If we compare MPs' speeches when the 12th Parliament first opened in 2011 and during the past two Budgets with their speeches this year, some conclusions can be gleaned. Then, MPs asked if we were doing enough for the poor, for older Singaporeans, for the disabled, for PMETs and lower-skilled workers. Then, MPs pushed Government to find ways to narrow the wealth gap. Then, MPs echoed residents' dissatisfaction with housing, the transport system and health care affordability. Members were also not pleased with our over-reliance on foreign labour and called for the Government to slow down immigration and improve productivity.
From this year's speeches, it would be fair to say that there have been significant improvements in some areas as Government rolled out measures to deal with these issues that MPs raised in previous years. This Budget's $8 billion Pioneer Generation Package won universal support from all members in this House and the general public - both old and young alike. PGP could easily have been called "Peace-of-Mind and Gratitude Package" for Singapore's Pioneers. Many Members in this House have also noted that what was extraordinary was not only the Package but that it could be funded entirely. By doing so, this Government has set a virtuous precedent of not making grand promises for subsequent Governments to bear the cost. This is something that few if any governments around the world have done or can do.
MPs were also pleased that the housing problem has been decisively tackled. The results speak for themselves. Shorter waiting times, lower costs and greater affordability of housing pushed MND off the hot seat, to the relief of Minister Khaw's eyebags.
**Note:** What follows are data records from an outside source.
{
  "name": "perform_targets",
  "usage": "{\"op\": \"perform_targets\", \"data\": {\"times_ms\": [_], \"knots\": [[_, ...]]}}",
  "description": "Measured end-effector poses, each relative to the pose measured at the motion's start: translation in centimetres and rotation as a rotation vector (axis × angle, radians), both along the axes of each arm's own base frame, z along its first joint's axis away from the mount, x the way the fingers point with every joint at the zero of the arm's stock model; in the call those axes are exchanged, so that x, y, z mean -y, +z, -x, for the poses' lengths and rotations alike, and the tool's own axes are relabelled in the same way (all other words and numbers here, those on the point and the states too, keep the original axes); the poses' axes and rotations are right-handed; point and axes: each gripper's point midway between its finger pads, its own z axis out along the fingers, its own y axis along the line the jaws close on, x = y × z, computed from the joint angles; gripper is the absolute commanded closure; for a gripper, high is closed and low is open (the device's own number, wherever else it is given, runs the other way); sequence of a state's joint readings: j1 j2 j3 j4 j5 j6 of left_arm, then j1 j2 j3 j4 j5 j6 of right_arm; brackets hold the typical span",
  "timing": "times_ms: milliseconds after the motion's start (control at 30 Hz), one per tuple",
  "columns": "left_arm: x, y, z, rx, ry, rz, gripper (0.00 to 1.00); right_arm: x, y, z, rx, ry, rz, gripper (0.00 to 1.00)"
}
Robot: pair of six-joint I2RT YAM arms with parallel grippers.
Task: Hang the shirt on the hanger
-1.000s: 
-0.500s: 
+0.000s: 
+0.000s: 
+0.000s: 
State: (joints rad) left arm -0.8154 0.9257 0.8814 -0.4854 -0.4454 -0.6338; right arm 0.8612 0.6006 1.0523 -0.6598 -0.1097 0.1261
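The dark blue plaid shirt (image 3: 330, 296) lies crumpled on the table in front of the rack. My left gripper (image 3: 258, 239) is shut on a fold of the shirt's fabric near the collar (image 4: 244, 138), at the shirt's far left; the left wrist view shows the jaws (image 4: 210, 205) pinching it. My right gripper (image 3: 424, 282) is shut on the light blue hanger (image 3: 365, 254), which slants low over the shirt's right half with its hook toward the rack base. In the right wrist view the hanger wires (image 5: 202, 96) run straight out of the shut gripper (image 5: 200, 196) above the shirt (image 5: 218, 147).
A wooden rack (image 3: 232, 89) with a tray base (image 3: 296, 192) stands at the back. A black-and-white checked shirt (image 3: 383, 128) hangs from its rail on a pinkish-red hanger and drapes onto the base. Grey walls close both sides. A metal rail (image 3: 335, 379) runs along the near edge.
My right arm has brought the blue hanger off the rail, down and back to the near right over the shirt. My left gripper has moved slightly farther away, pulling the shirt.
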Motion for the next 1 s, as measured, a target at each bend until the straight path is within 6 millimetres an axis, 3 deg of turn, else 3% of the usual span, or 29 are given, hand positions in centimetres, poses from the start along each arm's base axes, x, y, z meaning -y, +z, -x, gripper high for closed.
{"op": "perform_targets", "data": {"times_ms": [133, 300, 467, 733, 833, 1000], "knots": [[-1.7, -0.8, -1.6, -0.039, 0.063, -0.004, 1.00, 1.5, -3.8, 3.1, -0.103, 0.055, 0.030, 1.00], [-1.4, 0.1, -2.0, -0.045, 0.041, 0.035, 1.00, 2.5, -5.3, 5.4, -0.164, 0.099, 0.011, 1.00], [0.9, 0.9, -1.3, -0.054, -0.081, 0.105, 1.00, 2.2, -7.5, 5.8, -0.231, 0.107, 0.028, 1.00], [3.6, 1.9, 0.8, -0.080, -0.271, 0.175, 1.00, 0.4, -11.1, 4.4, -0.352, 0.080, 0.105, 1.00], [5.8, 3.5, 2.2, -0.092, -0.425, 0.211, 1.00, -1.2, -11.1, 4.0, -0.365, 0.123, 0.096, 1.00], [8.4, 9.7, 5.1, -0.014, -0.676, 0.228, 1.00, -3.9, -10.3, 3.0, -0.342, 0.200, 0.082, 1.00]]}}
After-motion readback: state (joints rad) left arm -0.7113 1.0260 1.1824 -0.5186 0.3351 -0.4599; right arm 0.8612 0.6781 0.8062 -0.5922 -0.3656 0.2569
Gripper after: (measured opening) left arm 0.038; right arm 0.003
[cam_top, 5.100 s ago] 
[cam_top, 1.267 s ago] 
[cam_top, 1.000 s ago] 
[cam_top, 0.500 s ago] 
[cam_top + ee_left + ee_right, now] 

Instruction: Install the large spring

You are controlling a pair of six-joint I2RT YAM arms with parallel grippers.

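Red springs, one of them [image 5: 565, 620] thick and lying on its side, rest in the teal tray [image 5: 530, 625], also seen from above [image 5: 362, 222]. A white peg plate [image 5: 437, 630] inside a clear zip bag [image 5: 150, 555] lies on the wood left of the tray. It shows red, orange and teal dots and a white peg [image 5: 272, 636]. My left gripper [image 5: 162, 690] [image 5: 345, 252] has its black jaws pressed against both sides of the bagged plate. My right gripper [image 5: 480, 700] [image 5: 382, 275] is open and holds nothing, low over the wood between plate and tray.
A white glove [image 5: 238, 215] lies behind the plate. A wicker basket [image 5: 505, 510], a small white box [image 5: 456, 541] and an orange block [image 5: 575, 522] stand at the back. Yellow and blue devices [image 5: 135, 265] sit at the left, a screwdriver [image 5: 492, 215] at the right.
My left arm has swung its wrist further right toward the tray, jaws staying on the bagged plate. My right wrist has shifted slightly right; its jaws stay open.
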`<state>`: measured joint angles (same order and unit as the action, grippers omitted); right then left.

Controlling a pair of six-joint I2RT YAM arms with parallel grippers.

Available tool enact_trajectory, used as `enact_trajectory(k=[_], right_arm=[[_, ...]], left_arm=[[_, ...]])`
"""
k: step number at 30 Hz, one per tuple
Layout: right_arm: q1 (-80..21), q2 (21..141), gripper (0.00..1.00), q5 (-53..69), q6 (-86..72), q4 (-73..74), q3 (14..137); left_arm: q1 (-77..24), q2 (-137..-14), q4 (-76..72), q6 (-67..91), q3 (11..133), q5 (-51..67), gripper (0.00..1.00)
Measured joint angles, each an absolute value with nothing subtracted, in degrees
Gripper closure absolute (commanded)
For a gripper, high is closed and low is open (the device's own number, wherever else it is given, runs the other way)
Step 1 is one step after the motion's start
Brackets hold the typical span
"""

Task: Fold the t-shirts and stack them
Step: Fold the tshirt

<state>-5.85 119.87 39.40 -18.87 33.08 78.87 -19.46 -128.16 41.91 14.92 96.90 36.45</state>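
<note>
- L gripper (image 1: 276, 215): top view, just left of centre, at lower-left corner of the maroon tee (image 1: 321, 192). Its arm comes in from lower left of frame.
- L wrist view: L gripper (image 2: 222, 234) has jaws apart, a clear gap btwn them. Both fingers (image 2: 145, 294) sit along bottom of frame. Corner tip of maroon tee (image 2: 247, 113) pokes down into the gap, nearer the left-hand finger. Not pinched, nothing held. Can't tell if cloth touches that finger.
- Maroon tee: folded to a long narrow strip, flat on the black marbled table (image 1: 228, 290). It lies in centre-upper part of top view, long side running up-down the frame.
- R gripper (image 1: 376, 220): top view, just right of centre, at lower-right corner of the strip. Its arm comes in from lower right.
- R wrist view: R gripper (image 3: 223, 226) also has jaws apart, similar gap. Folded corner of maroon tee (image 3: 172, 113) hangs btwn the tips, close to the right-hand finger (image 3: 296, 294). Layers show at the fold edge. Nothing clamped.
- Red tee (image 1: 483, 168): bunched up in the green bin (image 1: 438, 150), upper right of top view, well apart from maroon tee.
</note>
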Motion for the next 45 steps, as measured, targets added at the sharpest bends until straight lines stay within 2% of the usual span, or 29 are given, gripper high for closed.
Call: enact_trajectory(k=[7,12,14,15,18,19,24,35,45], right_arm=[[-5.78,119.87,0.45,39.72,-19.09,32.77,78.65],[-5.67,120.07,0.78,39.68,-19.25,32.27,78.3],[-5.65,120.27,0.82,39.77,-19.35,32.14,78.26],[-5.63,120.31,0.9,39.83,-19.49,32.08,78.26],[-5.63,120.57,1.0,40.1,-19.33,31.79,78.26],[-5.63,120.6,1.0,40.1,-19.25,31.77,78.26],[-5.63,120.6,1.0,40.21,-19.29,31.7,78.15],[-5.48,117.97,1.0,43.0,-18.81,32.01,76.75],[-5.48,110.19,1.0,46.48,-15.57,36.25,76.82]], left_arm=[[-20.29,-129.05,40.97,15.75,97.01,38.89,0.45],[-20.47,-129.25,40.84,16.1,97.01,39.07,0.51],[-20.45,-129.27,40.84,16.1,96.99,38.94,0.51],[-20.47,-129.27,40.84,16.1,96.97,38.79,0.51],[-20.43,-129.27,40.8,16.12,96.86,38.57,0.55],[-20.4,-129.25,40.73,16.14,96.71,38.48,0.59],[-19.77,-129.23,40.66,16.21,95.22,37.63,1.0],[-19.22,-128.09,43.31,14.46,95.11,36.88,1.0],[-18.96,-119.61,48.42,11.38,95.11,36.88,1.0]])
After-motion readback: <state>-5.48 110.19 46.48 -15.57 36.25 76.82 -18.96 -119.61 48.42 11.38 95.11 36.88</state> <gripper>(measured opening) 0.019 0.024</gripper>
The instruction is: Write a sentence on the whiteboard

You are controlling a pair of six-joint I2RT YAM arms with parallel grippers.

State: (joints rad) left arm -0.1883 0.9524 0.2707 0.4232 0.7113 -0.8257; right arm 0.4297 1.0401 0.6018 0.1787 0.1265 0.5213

The honour of hot seats instead went to MOH, MOT and MOM. That received the most cuts and together took up nearly a third of COS time. In all, members filed 452 amendments, 6% less than last year. For MOH, the attention was expected given our concerns with a rapidly ageing population and many MPs wanting to give inputs for MediShield Life. For Transport and Manpower, the added attention reflected work-in-progress on areas that the Government will need to improve on over the next few years. MPs were happy that bus travel had improved, but train rides had not yet turned the corner to gain approval. For wages, MPs noted that median wages have risen but wanted an economy that provided even better jobs and higher wages, especially for low-wage and older workers. MPs have rightly recognised that the key to both aspirations was more innovation and higher productivity and urged economic agencies to redouble efforts to help especially our small and medium-sized enterprises in the face of Singapore's economic restructuring.
There were also perennial passions of our MPs - an education system, pre-school included, to better prepare our children in today's world, less stress and emphasis on exams, more programs to foster creativity, imbue skills to learn, inculcate values and resilience through arts, sports and a love for our history, culture and environment. And, as necessary, calls for more to be done to bring the disabled, the special and different into the mainstream life of our society.
All in all, this year's Budget and COS reflect a House holding true to the course which the President set when Parliament began in 2011 - "to build on our strong foundation together, to give all Singaporeans a better life and brighter tomorrow". In this task, many MPs here cautioned that we must not become insular, not to become the frog in the well staring only at our piece of the sky, thinking that it is the entire Universe. It was also opportune that the crisis in Ukraine served as a salutary, if grim, reminder of how smaller countries can be treated if they cannot protect their own sovereignty.